• What to work on:
Please give the listing again in full, leaving out its images.

*** Opening of Provided data ***

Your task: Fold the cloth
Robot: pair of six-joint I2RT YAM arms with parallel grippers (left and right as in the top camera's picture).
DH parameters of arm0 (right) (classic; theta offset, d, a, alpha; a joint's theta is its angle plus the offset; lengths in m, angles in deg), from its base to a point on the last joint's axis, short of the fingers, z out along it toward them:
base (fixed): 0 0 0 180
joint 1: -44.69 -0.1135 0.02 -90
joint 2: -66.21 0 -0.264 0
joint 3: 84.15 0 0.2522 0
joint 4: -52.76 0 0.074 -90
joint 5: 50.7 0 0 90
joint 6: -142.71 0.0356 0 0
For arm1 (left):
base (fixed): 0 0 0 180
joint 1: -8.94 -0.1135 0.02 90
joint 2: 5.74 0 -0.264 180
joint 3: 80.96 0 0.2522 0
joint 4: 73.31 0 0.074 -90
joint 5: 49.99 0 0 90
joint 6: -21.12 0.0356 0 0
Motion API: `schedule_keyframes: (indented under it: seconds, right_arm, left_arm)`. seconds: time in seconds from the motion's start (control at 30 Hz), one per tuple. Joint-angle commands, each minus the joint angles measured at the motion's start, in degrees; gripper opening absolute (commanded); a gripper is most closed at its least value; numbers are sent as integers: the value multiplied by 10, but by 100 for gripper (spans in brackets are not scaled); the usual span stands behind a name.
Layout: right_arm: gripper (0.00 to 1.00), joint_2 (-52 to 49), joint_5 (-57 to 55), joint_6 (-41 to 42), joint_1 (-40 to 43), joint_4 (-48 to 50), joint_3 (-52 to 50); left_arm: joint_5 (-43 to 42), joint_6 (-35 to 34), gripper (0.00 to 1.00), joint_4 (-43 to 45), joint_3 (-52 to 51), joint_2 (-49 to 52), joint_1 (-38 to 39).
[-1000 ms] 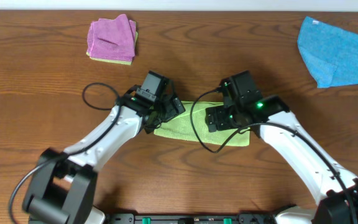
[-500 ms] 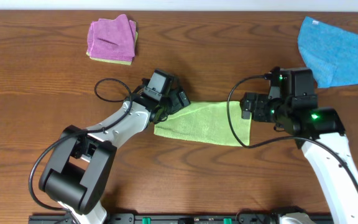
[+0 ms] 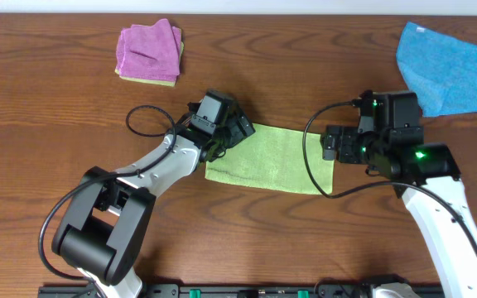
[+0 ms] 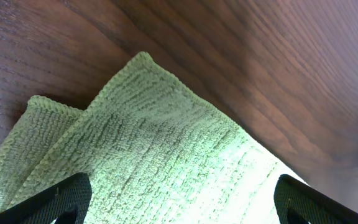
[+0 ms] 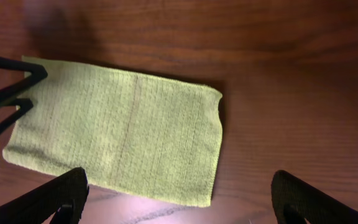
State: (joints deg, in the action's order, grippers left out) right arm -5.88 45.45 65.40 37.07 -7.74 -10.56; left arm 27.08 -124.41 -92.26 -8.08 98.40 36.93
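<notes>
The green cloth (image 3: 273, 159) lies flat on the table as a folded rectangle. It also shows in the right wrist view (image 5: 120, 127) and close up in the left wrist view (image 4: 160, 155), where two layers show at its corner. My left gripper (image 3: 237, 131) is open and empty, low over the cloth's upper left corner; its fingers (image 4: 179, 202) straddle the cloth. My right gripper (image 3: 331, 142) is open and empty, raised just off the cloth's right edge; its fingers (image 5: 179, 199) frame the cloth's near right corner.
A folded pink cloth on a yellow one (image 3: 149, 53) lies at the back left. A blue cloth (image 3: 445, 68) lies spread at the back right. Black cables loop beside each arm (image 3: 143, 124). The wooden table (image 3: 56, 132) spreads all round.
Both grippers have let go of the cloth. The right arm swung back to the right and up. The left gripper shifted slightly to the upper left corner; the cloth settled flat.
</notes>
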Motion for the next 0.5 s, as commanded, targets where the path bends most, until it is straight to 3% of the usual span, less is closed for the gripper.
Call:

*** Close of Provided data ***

• Answer space:
Your task: Fold the cloth
Robot: pair of six-joint I2RT YAM arms with parallel grippers (left and right as in the top camera's picture).
DH parameters of arm0 (right) (classic; theta offset, d, a, alpha; a joint's theta is its angle plus the offset; lengths in m, angles in deg), from its base to a point on the last joint's axis, short of the fingers, z out along it toward them:
base (fixed): 0 0 0 180
joint 1: -44.69 -0.1135 0.02 -90
joint 2: -66.21 0 -0.264 0
joint 3: 84.15 0 0.2522 0
joint 4: -52.76 0 0.074 -90
joint 5: 50.7 0 0 90
joint 6: -142.71 0.0356 0 0
For arm1 (left):
base (fixed): 0 0 0 180
joint 1: -8.94 -0.1135 0.02 90
joint 2: 5.74 0 -0.264 180
joint 3: 80.96 0 0.2522 0
joint 4: 73.31 0 0.074 -90
joint 5: 49.99 0 0 90
joint 6: -21.12 0.0356 0 0
Motion API: `schedule_keyframes: (indented under it: seconds, right_arm, left_arm)`. seconds: time in seconds from the motion's start (control at 30 Hz), one per tuple. Joint-angle commands, each minus the joint angles measured at the motion's start, in degrees; gripper opening absolute (commanded); a gripper is most closed at its least value; numbers are sent as integers: the value multiplied by 10, but by 100 for gripper (spans in brackets are not scaled); the usual span stands behind a name.
Layout: right_arm: gripper (0.00 to 1.00), joint_2 (-52 to 49), joint_5 (-57 to 55), joint_6 (-41 to 42), joint_1 (-40 to 43), joint_4 (-48 to 50), joint_3 (-52 to 50); left_arm: joint_5 (-43 to 42), joint_6 (-35 to 34), gripper (0.00 to 1.00), joint_4 (-43 to 45), joint_3 (-52 to 51), joint_2 (-49 to 52), joint_1 (-38 to 39).
[-1000 ms] 
[-500 ms] 
[+0 ms] 
[+0 ms] 
[+0 ms] 
State: (joints deg, in the action's order, grippers left out) right arm -5.88 45.45 65.40 37.07 -7.74 -10.56; left arm 27.08 -124.41 -92.26 -8.08 98.40 36.93
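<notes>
The green cloth (image 3: 273, 159) lies flat on the table as a folded rectangle. It also shows in the right wrist view (image 5: 120, 127) and close up in the left wrist view (image 4: 160, 155), where two layers show at its corner. My left gripper (image 3: 237, 131) is open and empty, low over the cloth's upper left corner; its fingers (image 4: 179, 202) straddle the cloth. My right gripper (image 3: 331, 142) is open and empty, raised just off the cloth's right edge; its fingers (image 5: 179, 199) frame the cloth's near right corner.
A folded pink cloth on a yellow one (image 3: 149, 53) lies at the back left. A blue cloth (image 3: 445, 68) lies spread at the back right. Black cables loop beside each arm (image 3: 143, 124). The wooden table (image 3: 56, 132) spreads all round.
Both grippers have let go of the cloth. The right arm swung back to the right and up. The left gripper shifted slightly to the upper left corner; the cloth settled flat.
</notes>
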Motion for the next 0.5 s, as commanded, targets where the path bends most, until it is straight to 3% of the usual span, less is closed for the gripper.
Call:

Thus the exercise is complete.